Any Downsides to this Method of String Retrieval?

Question

I saw a function on this site a while ago, that I took and adapted a bit for my use.

It's a function that uses getc and stdin to retrieve a string and allocate precisely as much memory as it needs to contain the string. It then just returns a pointer to the allocated memory which is filled with said string.

My question is are there any downsides (besides having to manually free the allocated memory later) to this function? What would you do to improve it?

char *getstr(void)
{
    char *str = NULL, *tmp = NULL;
    int ch = -1, sz = 0, pt = 0;

    while(ch)
    {
        ch = getc(stdin);
        if (ch == EOF || ch == 0x0A || ch == 0x0D) ch = 0;
        if (sz <= pt)
        {
            sz++; 
            tmp = realloc(str, sz * sizeof(char));
            if(!tmp) return NULL;
            str = tmp;
        }
        str[pt++] = ch;
    }

    return str;
}

After using your suggestions here is my updated code, I decided to just use 256 bytes for the buffer since this function is being used for user input.

char *getstr(void)
{
    char *str, *tmp = NULL;
    int ch = -1, bff = 256, pt = 0;

    str = malloc(bff);
        if(!str) 
        {
            printf(\nError! Memory allocation failed!");
            return 0x00;
        }
    while(ch)
    {
        ch = getc(stdin);
        if (ch == EOF || ch == '\n' || ch == '\r') ch = 0;
        if (bff <= pt)
        {
            bff += 256; 
            tmp = realloc(str, bff);
            if(!tmp) 
            {
                free(str);
                printf("\nError!

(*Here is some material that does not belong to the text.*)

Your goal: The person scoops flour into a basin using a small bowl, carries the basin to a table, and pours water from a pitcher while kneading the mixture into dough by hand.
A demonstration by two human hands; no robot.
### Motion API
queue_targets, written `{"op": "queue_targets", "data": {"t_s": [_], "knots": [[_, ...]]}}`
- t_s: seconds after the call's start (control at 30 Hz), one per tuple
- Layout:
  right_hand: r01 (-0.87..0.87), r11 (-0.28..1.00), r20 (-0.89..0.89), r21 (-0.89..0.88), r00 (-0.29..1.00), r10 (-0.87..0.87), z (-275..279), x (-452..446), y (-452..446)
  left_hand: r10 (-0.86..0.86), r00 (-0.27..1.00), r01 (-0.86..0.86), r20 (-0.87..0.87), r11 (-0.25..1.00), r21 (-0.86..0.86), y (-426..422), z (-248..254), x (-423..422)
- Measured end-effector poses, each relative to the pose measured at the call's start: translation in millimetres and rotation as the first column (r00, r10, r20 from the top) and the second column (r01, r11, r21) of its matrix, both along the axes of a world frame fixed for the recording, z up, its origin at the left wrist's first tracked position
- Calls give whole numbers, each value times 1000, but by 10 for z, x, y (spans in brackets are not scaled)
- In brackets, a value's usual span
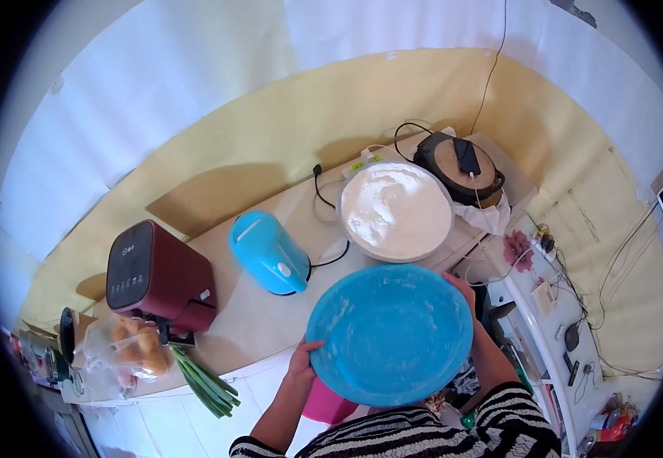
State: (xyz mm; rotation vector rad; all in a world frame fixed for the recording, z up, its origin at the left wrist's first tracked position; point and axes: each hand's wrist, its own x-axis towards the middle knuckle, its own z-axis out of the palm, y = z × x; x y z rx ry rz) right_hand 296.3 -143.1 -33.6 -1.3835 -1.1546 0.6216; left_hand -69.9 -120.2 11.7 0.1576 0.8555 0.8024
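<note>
A wide blue basin with whitish smears inside is held in front of my body, its opening toward me. My left hand grips its left rim, thumb over the edge. On the far right side, my right hand has hold of the rim, with most of its fingers hidden behind the basin. Just beyond the basin, a large bowl full of white powder that looks like flour stands on the counter. A blue electric kettle is to the left of that bowl.
Left on the counter stand a dark red air fryer, a plastic bag of yellowish items and green onions overhanging the front edge. At the back right, a phone lies on a round black appliance. Cords run behind.
</note>
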Motion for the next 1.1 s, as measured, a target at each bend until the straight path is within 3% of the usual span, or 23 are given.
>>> {"op": "queue_targets", "data": {"t_s": [0.03, 0.1, 0.13, 0.2, 0.23, 0.3, 0.33, 0.4, 0.43, 0.5, 0.53, 0.57, 0.63, 0.83, 0.87, 0.9, 1.03, 1.1], "knots": [[-1, 1000, 1, 0, 1000, 1, 44, -80, -36, 1, 1000, -1, 1, 1000, 0, -25, -46, -68], [0, 999, -411, -34, 911, -14, 161, -275, -110, -100, 992, 113, 82, 976, -188, -55, -131, -250], [15, 999, -411, -29, 911, -26, 160, -337, -154, -115, 990, 129, 82, 975, -183, -94, -122, -333], [24, 976, -10, 215, 1000, -22, 181, -470, -317, -213, 968, 240, 135, 941, -239, -206, -83, -498], [54, 974, -8, 221, 999, -54, 245, -529, -431, -244, 960, 270, 136, 934, -233, -302, -147, -586], [144, 989, -59, 19, 988, -143, 456, -723, -716, -409, 907, 421, 101, 894, -156, -514, -304, -773], [193, 981, -76, 28, 979, -191, 456, -836, -869, -454, 887, 462, 82, 874, -152, -608, -240, -898], [82, 954, -12, 290, 997, -82, 457, -889, -1251, -542, 840, 541, 9, 840, 50, -890, -117, -961], [129, 949, -21, 289, 992, -128, 502, -1051, -1485, -580, 814, 580, 2, 814, 45, -1007, -41, -1047], [341, 940, -289, -2, 900, -327, 647, -1309, -1936, -558, 830, 556, -23, 823, 115, -1203, 39, -1115], [435, 894, -184, -106, 875, -447, 781, -1521, -2224, -588, 806, 592, -68, 797, 120, -1291, 164, -1223], [495, 863, -178, -98, 845, -505, 680, -1505, -2508, -641, 765, 643, -64, 755, 128, -1357, 191, -1234], [610, 752, 234, -248, 791, -565, 252, -1476, -3088, -635, 772, 632, -25, 764, 129, -1474, 187, -1244], [771, 533, 224, -350, 621, -751, -369, -2007, -4684, -772, 627, 779, -102, 626, 48, -1978, 214, -942], [789, 411, 303, -456, 572, -763, -444, -2078, -4887, -800, 591, 806, -101, 589, 52, -2074, 174, -837], [808, 378, 304, -452, 538, -786, -499, -2145, -5084, -819, 565, 825, -94, 564, 47, -2176, 126, -741], [850, 299, 341, -434, 462, -818, -470, -2531, -5866, -886, 460, 887, -56, 457, 64, -2739, 152, -493], [874, 295, 190, -386, 388, -902, -399, -2693, -6249, -907, 413, 911, -80, 410, 54, -3047, 95, -369]]}}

Memory allocation failed!");
                return 0x00;
            }
            str = tmp;
        }
        str[pt++] = ch;
    }
    tmp = realloc(str, pt);
    if(!tmp)
    {
        free(str);
        printf("\nError! Memory allocation failed!");
        return 0x00;
    }
    str = tmp;

    return str;
}

Reminds me of this one: http://stackoverflow.com/a/8164021/714501 — cnicutar, Aug 22 '12 at 14:55
Yep! That's exactly where I saw this function the first time. — Keith Miller, Aug 22 '12 at 14:59
Your revised version is much more sensible. You might also want to consider multiplying `bff` by 2 for each realloc(), see the discussion between Qnan and me in his answer's comments. Altho if as you say this is just for manual user input, what you have is fine. — CodeClown42, Aug 22 '12 at 15:37

score 2 · Answer 1 · answered Aug 22 '12 at 14:48

2

Yes, the main problem is that realloc is pretty slow and calling it repeatedly for each character is generally a bad idea.

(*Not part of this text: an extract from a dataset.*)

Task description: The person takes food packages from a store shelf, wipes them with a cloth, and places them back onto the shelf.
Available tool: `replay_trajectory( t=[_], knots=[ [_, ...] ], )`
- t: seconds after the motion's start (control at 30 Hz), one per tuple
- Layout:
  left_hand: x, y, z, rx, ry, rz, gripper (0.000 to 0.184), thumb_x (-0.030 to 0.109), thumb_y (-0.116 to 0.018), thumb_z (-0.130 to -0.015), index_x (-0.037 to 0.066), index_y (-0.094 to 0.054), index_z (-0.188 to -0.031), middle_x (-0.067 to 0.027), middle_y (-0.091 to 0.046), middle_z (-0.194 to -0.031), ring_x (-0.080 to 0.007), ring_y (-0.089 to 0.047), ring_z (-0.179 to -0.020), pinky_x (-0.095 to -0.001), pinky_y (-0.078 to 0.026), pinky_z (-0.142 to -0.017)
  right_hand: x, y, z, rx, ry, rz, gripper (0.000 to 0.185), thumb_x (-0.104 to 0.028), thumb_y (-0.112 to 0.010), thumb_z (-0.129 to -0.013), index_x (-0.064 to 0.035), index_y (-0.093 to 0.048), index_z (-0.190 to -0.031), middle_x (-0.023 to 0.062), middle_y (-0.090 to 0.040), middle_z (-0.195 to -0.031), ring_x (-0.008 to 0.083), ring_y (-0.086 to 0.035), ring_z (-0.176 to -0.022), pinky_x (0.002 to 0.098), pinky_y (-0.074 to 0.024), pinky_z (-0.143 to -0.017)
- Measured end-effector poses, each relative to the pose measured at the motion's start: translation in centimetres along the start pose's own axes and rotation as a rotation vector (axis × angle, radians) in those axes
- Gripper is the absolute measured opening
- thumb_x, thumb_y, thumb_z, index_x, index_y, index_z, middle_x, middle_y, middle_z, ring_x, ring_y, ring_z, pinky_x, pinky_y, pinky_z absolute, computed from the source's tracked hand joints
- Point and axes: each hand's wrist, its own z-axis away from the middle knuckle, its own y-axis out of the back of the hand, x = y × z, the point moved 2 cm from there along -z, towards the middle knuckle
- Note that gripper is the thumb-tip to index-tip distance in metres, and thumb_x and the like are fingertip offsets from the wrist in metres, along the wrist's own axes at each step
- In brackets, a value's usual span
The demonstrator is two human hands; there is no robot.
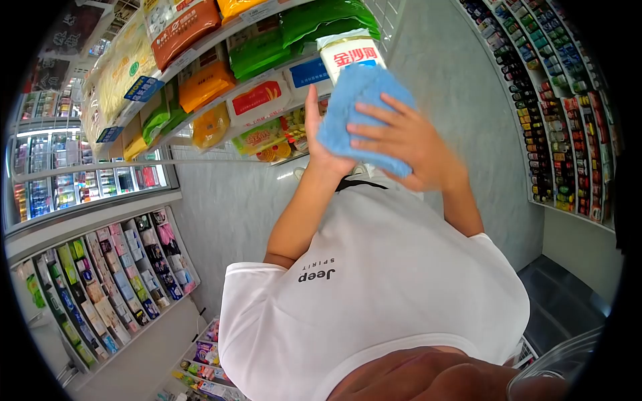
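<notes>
A white package (344,55) with red characters stands up behind a folded light-blue cloth (364,93). My left hand (326,144) is at the package's lower left side, one digit pointing up, the others hidden behind the package and cloth; it appears to support the package. My right hand (404,140) lies over the cloth, its fingers bent across the front and pressing it against the package. The right wrist is slightly blurred.
Shelves with bagged food (257,53) stand at the upper left, close to my left hand. Bottle shelves (562,107) curve along the right. A rack of small packets (107,287) stands at the lower left. Grey floor (441,73) shows between the shelves.
</notes>
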Motion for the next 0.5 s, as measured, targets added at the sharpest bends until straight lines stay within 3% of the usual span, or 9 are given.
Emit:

Try allocating a fixed amount of memory to start with, say N=100 characters and when you need more, get something like 2*N, then 4*N and so on. You'll overspend only up to twice the memory but save a lot in running time.

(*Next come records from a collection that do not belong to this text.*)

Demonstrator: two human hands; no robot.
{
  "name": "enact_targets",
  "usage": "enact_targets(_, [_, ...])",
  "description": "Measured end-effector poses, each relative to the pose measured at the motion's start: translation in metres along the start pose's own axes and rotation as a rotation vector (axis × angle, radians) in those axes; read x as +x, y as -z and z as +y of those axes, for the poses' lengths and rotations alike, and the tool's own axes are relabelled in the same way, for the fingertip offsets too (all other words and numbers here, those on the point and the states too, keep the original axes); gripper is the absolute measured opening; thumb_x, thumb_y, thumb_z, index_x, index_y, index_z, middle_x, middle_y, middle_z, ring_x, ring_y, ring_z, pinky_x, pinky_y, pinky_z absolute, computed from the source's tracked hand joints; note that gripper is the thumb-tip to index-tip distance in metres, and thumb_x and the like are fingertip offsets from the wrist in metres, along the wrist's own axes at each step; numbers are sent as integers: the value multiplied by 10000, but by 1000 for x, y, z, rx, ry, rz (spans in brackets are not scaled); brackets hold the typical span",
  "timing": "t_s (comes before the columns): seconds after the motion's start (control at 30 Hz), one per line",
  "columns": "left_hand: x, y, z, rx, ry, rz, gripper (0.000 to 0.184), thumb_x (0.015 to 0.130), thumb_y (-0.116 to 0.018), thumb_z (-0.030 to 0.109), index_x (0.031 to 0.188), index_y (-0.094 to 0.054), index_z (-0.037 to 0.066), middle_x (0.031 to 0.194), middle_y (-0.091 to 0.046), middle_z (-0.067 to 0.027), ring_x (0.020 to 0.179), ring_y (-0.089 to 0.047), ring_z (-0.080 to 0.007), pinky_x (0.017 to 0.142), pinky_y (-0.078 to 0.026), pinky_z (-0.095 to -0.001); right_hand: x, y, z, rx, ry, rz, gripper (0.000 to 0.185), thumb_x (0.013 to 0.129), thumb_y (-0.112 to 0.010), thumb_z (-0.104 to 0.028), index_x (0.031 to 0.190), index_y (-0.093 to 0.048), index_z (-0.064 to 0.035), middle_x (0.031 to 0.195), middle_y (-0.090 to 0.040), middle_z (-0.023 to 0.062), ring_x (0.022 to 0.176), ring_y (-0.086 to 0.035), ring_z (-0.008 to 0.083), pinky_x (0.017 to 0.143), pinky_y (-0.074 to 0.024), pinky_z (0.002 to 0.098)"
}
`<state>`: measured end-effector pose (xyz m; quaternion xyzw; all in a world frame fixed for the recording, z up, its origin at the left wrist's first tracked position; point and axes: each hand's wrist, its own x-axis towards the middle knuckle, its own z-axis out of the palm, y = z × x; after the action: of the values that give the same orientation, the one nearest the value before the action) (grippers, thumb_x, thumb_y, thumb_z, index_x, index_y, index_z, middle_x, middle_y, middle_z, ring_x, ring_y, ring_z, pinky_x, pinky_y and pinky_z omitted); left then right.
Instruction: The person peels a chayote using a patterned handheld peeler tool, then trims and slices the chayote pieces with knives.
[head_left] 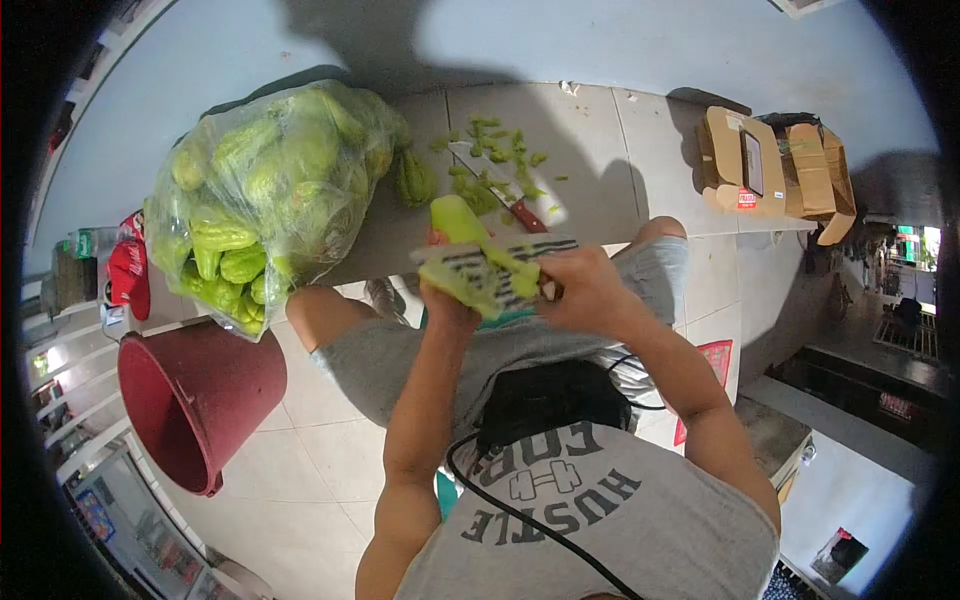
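My left hand (450,300) is closed around a pale green peeled chayote (458,220), in front of my lap. Beside it my right hand (585,285) grips one end of a blurred, striped flat thing (500,268) that lies against the green flesh; I cannot make out what it is. Just beyond my hands, on the tiled ledge (590,130), rests a knife (500,190) with a red-brown handle, amid scattered green peelings (480,195). A whole chayote (415,178) lies left of the peelings, next to a large clear plastic bag of chayotes (275,180).
A dark red bucket (240,385) stands on the floor at the left, below the bag. Opened cardboard boxes (740,165) sit at the ledge's right end. A red cap (128,270) is at the far left. A black cable (540,520) runs down my shirt.
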<state>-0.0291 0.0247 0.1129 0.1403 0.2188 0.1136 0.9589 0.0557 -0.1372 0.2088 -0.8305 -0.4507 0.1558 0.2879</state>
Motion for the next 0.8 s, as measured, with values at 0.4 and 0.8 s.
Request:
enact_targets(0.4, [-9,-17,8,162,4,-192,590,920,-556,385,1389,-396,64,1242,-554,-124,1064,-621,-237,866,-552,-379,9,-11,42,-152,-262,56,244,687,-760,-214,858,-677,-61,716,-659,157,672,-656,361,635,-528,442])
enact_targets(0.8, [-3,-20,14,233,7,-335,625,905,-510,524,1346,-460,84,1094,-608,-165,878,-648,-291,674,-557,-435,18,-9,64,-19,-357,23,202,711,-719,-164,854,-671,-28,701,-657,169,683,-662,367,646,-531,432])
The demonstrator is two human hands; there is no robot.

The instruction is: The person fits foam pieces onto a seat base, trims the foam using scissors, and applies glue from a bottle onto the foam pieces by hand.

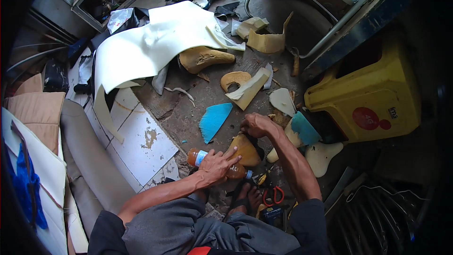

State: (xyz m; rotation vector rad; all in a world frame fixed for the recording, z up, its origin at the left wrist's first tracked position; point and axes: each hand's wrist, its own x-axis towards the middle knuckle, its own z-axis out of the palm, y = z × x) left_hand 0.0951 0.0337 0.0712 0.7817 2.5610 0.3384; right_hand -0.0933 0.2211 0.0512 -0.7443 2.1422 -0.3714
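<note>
My left hand is wrapped over a plastic bottle of brown liquid, lying nearly level with its cap toward the right. Its fingertips reach the side of a tan wedge-shaped piece, apparently foam. At that piece's upper edge is my right hand, its fingers curled in; what they hold, if anything, is hidden. A bright blue flat piece lies on the floor just beyond my hands. Below the bottle, red-handled scissors rest near my feet.
A large white sheet spreads over the floor ahead. Yellowish foam offcuts are scattered beyond my hands. To the right, a yellow plastic stool lies on its side. White tiles and a grey padded roll are at left.
</note>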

answered Aug 22 '12 at 14:48

Qnan

3,714
18
15

Better Idea: Allocate a large buffer, then if you need to overrun it, use realloc to double your space. If you really want to trim the extra storage space, you can malloc, copy, and free, or even realloc at the end. – FrankieTheKneeMan Aug 22 '12 at 14:49
When you say main problem are you implying that there are others? What would you do differently? – Keith Miller Aug 22 '12 at 14:49
I thought about allocating a large memory chunk at first, but for some reason I find the idea of allocating more memory than needed to be somewhat unsettling but it is very true that calling realloc once at the end would be more efficient than calling multiple instances of realloc. – Keith Miller Aug 22 '12 at 14:54
@KeithMiller Apart from that, wouldn't it return NULL between the lines when reading a CR+LF style document? – Qnan Aug 22 '12 at 14:56
I use this function for user input not reading documents. So I don't think that would matter? – Keith Miller Aug 22 '12 at 14:57
@KeithMiller if most lines are below some fixed length, you could also create a temporary buffer and read into. Then you will only have to resort to realloc when the length of the line exceeds the given limit. – Qnan Aug 22 '12 at 14:57
Even 100 bytes is too little. Use KB sized steps, or if you want the size of the return string to be precise, see my answer below. – CodeClown42 Aug 22 '12 at 14:58
@goldilocks that's user input, as mentioned above. I don't expect most users to type a thousand characters every time. And this is beside the point, really. – Qnan Aug 22 '12 at 15:00
@Qnan: stdin isn't necessarily user input; if it is piped from another process, you could have any amount read in. Methinks mem usage below 1KB is not significant enough to be concerned about. – CodeClown42 Aug 22 '12 at 15:02
@goldilocks see the comment of the OP above, "I use this function for user input not reading documents" – Qnan Aug 22 '12 at 15:03
@goldilocks and if it wasn't user input and one did expect large amounts of data, than doubling the array size would be more efficient then adding KB by KB – Qnan Aug 22 '12 at 15:05
@Qnan: there are definitely a lot of different approaches to take. Higher level languages with intrinsic memory allocation and management (perl, python, etc.) I believe do what you are suggesting as a general purpose, performance oriented solution: when you initialize a variable you get (eg) 1KB, if you use that you get 2, if you use that you get 4, then 8 and so on. – CodeClown42 Aug 22 '12 at 15:32

score 2 · Answer 2 · answered Aug 22 '12 at 14:50

It depends on '\n'=='0xa' and '\r' =='\0d' for no good reason. If you mean \r and \n, use them.
It may be unreasonably slow, reallocating for every character you read.
sizeof(char) is guaranteed to be 1, so it's pointless.
If you've allocated a block of memory, then realloc fails, you're returning NULL without returning or freeing str, thus leaking the memory.
The interface provides no way to indicate partial failure, as in #4. All you can do is return a string or not. Given an immense input string, you have no way to indicate that you've read part but not all of it.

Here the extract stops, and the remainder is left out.